Luckily for foodies, Heriford has spent that time “fine-tuning” her menu, and has rented out Pachamamas to use as a test kitchen for the newest addition to Ladybird: doughnuts.

Heriford is taking an optimistic approach to the fire fallout, saying it has given her time to figure out how many doughnuts she’ll need to churn out in order to keep up with demand when her restaurant opens back up later this summer.

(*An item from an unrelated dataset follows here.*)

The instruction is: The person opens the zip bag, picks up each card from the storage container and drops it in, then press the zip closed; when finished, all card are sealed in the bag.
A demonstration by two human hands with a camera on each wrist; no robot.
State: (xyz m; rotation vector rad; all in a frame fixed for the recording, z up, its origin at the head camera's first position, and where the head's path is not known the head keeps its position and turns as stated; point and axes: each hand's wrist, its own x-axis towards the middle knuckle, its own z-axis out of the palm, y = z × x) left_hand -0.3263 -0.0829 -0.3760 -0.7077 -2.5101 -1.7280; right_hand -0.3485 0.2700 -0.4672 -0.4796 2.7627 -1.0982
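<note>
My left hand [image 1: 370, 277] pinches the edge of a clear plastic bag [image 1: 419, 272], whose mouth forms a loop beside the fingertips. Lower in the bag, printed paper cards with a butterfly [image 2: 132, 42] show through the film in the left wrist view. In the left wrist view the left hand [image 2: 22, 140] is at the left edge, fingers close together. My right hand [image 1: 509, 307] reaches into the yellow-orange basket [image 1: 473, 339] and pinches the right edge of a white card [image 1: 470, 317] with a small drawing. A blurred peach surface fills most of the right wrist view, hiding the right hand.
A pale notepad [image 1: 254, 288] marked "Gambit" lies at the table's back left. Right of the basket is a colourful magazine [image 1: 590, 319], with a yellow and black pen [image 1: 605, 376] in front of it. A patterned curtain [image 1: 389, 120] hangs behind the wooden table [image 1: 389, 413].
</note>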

She declined to give a specific date, though she expects it to happen by the time college students are back in town.

She’s kept her hand in the Lawrence dining scene during the interim period, selling Ladybird pies at The Bourgeois Pig for about a month earlier this summer, and also delivering doughnuts to local nonprofit organizations via her “doughnut mobile” in honor of National Doughnut Day on June 5.

In the meantime, Heriford said there will be more doughnut giveaways in the future.

Her lemon-filled doughnuts were a hit at Tuesday’s event, which Heriford described as a dress rehearsal for when the doughnuts’ debut at Ladybird. Other flavors leaned toward the traditional (chocolate cake doughnuts, coconut, peanut butter, and several varieties of old-fashioned, from vanilla to blackberry to salted caramel) while some were more wacky.

The “Triple-Decker Birthday” variety, for example, entailed three doughnuts stacked on top of each other — Heriford particularly enjoyed watching people figure out how to eat that one.

“We’ve got a good idea of what it’ll take to produce a case full of doughnuts,” Heriford says. “But I think pie will always be the star of the show. Pie is what we do.”